The veterosexual model postulates the conception of human sexuality articulating it on five assumptions considered normative and from which to create the ideological and functional separation of normal sexuality from abnormal and deviant sexuality; specifically, the veterosexual model admits as normative

  • 1.

    the anatomical dichotomy between the biological sexes;

  • 2.

    the gender binarism described by the complementarity of male and female gender;

  • 3.

    the heteronormative conception of erotic and sexual attraction;

  • 4.

    the immutability of gender and gender expressivity;

  • 5.

    finally, the reproductive and generative function of sexuality (Ruspini, 2017).

Key Terms in this Chapter

Mesosystem: Context where the effects on the individual of social interactions and socialization processes can often be traced.

Exosystem: Situations in which the individual does not participate directly, but in which events and situations occur that indirectly influence and shape socialization processes.

Microsystem: The background and the containment system within which the other contexts necessarily refer to the normative subsystems and is necessarily conditioned and co-constructed with the cultural system of reference.

Sexual Market: Social contexts where sexual interactions are experienced as sexual arenas where sexual behaviors, practices, and expectations between partners are dramatized according to culturally recognized, accepted, and regulated norms and systems.

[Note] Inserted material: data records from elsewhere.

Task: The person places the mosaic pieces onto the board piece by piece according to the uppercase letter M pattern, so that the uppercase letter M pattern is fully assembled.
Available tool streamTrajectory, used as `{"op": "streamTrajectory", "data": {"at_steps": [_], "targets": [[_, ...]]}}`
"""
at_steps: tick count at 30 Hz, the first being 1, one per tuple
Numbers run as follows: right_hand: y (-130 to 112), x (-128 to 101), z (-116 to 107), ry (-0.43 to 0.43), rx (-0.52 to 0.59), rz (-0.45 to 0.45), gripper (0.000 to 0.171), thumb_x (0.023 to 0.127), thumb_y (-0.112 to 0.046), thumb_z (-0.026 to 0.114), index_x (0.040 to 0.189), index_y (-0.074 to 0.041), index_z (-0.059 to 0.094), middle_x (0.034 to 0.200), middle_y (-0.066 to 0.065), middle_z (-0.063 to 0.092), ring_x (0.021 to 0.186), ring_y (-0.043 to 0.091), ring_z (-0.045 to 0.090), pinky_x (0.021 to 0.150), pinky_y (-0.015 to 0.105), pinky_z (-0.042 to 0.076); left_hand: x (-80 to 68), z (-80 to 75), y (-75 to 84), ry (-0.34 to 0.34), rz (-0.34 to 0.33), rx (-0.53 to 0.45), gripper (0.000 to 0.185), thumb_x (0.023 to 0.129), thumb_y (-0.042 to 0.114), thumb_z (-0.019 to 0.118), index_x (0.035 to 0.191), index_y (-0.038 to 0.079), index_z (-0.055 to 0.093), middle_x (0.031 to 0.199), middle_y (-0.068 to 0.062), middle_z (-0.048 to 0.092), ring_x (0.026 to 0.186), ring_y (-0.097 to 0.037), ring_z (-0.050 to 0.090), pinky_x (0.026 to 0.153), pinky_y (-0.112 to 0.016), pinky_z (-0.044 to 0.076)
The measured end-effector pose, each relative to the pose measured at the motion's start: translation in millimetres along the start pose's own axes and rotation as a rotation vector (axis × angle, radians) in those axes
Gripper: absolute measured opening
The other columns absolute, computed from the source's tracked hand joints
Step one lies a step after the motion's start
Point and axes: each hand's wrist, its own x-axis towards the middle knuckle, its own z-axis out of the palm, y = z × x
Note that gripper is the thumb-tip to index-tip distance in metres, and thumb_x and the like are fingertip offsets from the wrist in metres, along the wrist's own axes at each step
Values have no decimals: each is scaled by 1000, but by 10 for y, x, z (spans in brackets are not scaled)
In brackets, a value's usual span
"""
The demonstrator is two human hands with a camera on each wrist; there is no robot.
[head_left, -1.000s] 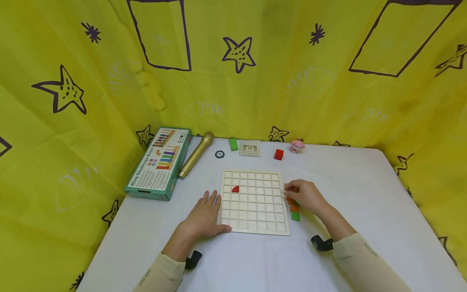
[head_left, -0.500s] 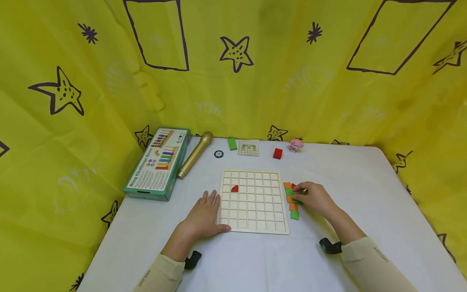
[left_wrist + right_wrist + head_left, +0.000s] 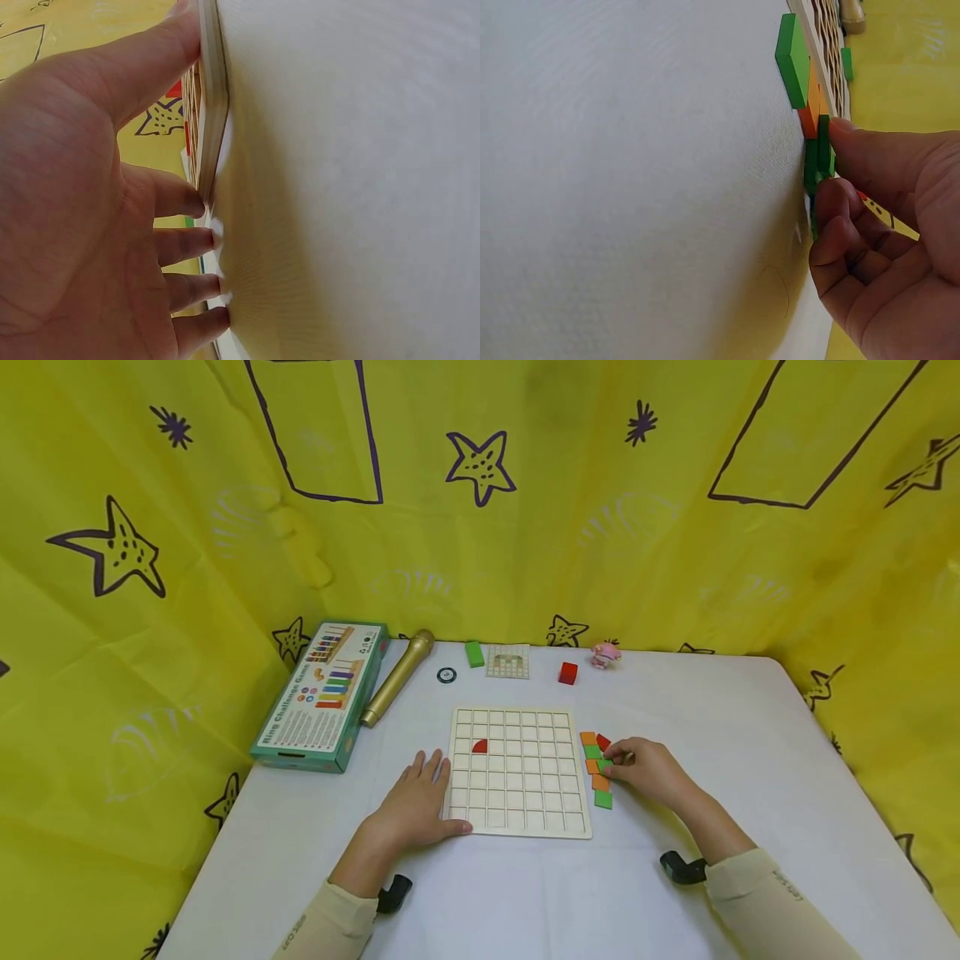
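A green tile (image 3: 823,142) sits at the tips of the right hand (image 3: 647,770), pinched between thumb and curled fingers, just off the right edge of a pale gridded board (image 3: 517,785). The board lies to the left of those fingers. From above the tile looks square, with no clear long axis; whether it is lifted cannot be told. The right hand is much the nearer. The left hand (image 3: 416,806) lies spread at the board's left edge, thumb at the near corner, gripping nothing.

Counted: one board, bearing one red quarter-round (image 3: 480,747). Beside it, a loose near-to-far cluster shows three orange tiles (image 3: 601,782), one red piece (image 3: 603,742) and at least three green tiles (image 3: 603,799), the pinched one included; the hand may hide more.

Farther back on the white tabletop (image 3: 487,893): one box (image 3: 318,693), one gold microphone (image 3: 399,677), one dark disc (image 3: 447,675), one green block (image 3: 474,653), one card (image 3: 507,661), one red cube (image 3: 567,673), one pink figure (image 3: 606,654).
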Motion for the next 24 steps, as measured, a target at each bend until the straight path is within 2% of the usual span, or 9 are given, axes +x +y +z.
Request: {"op": "streamTrajectory", "data": {"at_steps": [8, 14, 24], "targets": [[-13, 7, -10, -38, -2, 32, 25, 89, -20, 78, 109, -5, 72, 93, 5, 60, 87, 24, 53, 76, 37, 46, 4, 3, -7, 0, -2, 2, 108, 82, 63, 73, 155, -4, 30, 163, -22, 22, 150, -45, 13, 120, -53, 21], [-27, 27, -33, -65, 23, 60, 24, 89, -18, 79, 106, -4, 70, 93, 6, 59, 88, 25, 52, 76, 36, 47, 3, 5, -6, 4, 1, 5, 108, 82, 63, 73, 155, -4, 30, 163, -22, 23, 150, -45, 14, 120, -52, 21], [-34, 27, -26, -53, 42, 60, 24, 87, -15, 80, 103, -4, 67, 92, 7, 60, 84, 24, 52, 73, 34, 46, 14, 11, -15, -2, -7, 13, 109, 82, 65, 72, 156, -3, 29, 164, -21, 22, 150, -45, 13, 120, -53, 20]]}}
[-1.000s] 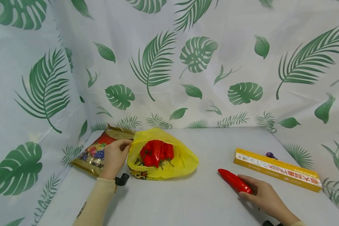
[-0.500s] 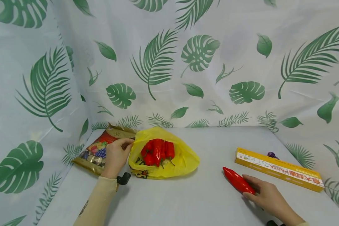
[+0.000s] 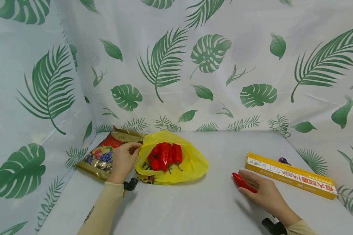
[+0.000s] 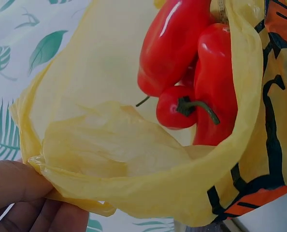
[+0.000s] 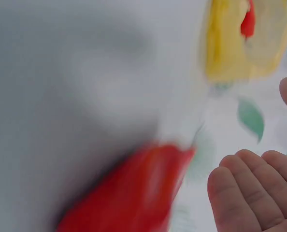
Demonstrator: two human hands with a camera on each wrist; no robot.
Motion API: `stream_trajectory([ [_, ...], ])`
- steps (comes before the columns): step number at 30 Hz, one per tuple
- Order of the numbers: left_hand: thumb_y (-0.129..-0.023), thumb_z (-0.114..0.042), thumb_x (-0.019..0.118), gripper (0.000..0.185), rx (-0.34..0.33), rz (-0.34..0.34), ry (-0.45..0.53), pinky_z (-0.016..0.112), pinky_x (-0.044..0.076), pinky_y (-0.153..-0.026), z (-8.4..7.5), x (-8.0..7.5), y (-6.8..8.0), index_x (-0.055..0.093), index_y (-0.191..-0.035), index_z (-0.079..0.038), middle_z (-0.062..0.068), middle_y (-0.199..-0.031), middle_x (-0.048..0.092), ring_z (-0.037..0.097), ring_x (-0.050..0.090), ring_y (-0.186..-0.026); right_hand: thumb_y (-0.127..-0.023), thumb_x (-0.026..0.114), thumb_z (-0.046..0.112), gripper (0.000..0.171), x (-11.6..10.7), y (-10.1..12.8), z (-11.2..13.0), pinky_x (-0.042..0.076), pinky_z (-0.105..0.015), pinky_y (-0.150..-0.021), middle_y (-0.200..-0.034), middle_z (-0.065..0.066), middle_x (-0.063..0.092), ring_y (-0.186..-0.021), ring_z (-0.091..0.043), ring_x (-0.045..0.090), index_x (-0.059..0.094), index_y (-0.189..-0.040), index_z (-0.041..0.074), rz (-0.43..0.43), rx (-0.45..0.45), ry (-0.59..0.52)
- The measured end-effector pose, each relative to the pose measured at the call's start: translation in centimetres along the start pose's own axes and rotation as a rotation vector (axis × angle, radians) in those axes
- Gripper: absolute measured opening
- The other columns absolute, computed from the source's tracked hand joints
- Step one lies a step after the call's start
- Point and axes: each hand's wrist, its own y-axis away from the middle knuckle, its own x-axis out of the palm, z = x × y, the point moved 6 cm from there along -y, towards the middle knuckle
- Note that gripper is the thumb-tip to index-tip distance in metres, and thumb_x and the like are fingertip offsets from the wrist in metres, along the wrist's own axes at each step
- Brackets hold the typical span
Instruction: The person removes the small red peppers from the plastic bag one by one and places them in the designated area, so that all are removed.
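Observation:
My left hand (image 3: 124, 161) pinches the left rim of a yellow plastic bag (image 4: 109, 193) between thumb and fingers. The bag lies on its side, mouth wide. Several red peppers (image 3: 164, 155) sit inside it, green stems showing. To the right, my right hand (image 3: 263, 192) is over a single long red pepper (image 3: 239, 181), its thumb on the near side and its fingers on the far side. In the right wrist view the fingers (image 5: 245, 188) look straight and apart from the blurred pepper (image 5: 134, 198). The hand covers part of the pepper in the head view.
A yellow pasta box (image 3: 291, 176) lies at the right, a small purple object (image 3: 283, 160) behind it. Behind my left hand is a red and gold snack bag (image 3: 104, 151). Leaf-printed cloth (image 3: 176, 65) walls the white table's (image 3: 182, 209) back and sides.
The right hand has moved left and a little forward, covering more of the single pepper, and its fingers have straightened. The left hand keeps its pinch on the bag's rim. The view has shifted slightly.

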Motion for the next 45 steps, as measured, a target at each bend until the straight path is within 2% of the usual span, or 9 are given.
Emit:
stream_trajectory([
  [4, -0.094, -0.010, 0.077, 0.011, -0.015, 0.006, 0.013, 0.041, 0.064, -0.070, 0.1, 0.1, 0.0, 0.082, -0.104, -0.010, 0.011, -0.097, 0.081, 0.024, 0.076, -0.080, -0.088, 0.084, 0.017, 0.059, 2.6, -2.1, 3.1, 0.062, -0.035, -0.093, -0.136, -0.018, 0.070, -0.119, -0.035, 0.072, 0.063, -0.142, 0.006, 0.014, -0.091, -0.093],
  [12, -0.095, -0.011, 0.076, 0.011, -0.040, 0.025, 0.030, 0.040, 0.063, -0.070, 0.4, 0.3, 0.1, 0.082, -0.105, -0.011, 0.009, -0.095, 0.081, 0.022, 0.074, -0.079, -0.091, 0.081, 0.021, 0.060, 9.1, -6.8, 8.0, 0.059, -0.040, -0.099, -0.138, -0.020, 0.068, -0.122, -0.036, 0.071, 0.060, -0.143, 0.001, 0.130, -0.148, -0.258],
  [16, -0.095, -0.012, 0.075, 0.011, -0.036, 0.020, 0.030, 0.039, 0.062, -0.069, 0.5, 0.3, 0.1, 0.082, -0.105, -0.012, 0.008, -0.094, 0.081, 0.022, 0.073, -0.077, -0.091, 0.081, 0.021, 0.060, 11.7, -9.2, 9.9, 0.059, -0.044, -0.100, -0.138, -0.023, 0.068, -0.121, -0.038, 0.071, 0.060, -0.143, -0.002, 0.129, -0.173, -0.273],
  [20, -0.095, -0.011, 0.076, 0.011, -0.032, 0.016, 0.022, 0.039, 0.063, -0.069, 0.6, 0.4, 0.1, 0.082, -0.104, -0.012, 0.008, -0.094, 0.081, 0.021, 0.073, -0.077, -0.089, 0.084, 0.023, 0.066, 13.7, -11.5, 11.3, 0.057, -0.048, -0.103, -0.138, -0.021, 0.068, -0.123, -0.037, 0.070, 0.059, -0.145, 0.000, 0.101, -0.128, -0.240],
  [28, -0.094, -0.009, 0.077, 0.011, -0.028, 0.006, 0.020, 0.036, 0.062, -0.067, 0.5, 0.5, 0.3, 0.082, -0.103, -0.011, 0.008, -0.092, 0.081, 0.021, 0.074, -0.076, -0.085, 0.087, 0.038, 0.080, 16.4, -14.4, 14.0, 0.055, -0.049, -0.108, -0.145, -0.015, 0.065, -0.129, -0.035, 0.065, 0.055, -0.149, 0.004, 0.023, -0.088, -0.149],
  [35, -0.095, -0.011, 0.076, 0.011, -0.037, 0.024, 0.019, 0.038, 0.063, -0.069, 0.5, 0.6, 0.2, 0.081, -0.105, -0.012, 0.008, -0.094, 0.081, 0.020, 0.074, -0.078, -0.082, 0.087, 0.044, 0.092, 18.3, -15.4, 16.2, 0.055, -0.051, -0.107, -0.145, -0.015, 0.064, -0.128, -0.034, 0.062, 0.048, -0.155, 0.004, 0.008, 0.000, -0.136],
  [39, -0.095, -0.011, 0.076, 0.012, -0.037, 0.027, 0.023, 0.039, 0.063, -0.070, 0.5, 0.7, 0.2, 0.081, -0.105, -0.012, 0.008, -0.094, 0.081, 0.021, 0.074, -0.078, -0.082, 0.089, 0.042, 0.096, 19.2, -15.8, 17.0, 0.056, -0.052, -0.106, -0.143, -0.016, 0.064, -0.124, -0.034, 0.064, 0.044, -0.156, 0.002, 0.013, 0.021, -0.115],
  [45, -0.094, -0.008, 0.076, 0.013, -0.043, 0.022, 0.040, 0.040, 0.064, -0.071, 0.6, 0.6, 0.1, 0.081, -0.106, -0.009, 0.010, -0.095, 0.081, 0.023, 0.075, -0.078, -0.085, 0.087, 0.025, 0.082, 19.8, -16.4, 17.1, 0.058, -0.049, -0.104, -0.136, -0.018, 0.068, -0.117, -0.034, 0.067, 0.048, -0.152, -0.002, -0.021, 0.021, -0.125],
])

Transgender: The transgender condition includes those who were born male but feel like women (MtoF), those who were born female but identify with masculinity (FtoM), those who do not assume a precise gender identity and remain suspended in a non-definition of gender (genderqueer), those who reject binary gender assignment (no binary), and finally those who reject a gender identity and do not find themselves in any label (agender).

Transsexual: The term transsexual describes the condition in which a subject with gender mismatch has already begun a process of transformation of their physical and sexual characteristics in order to assume the new gender identity from a somato-biological point of view, as well as legal and social.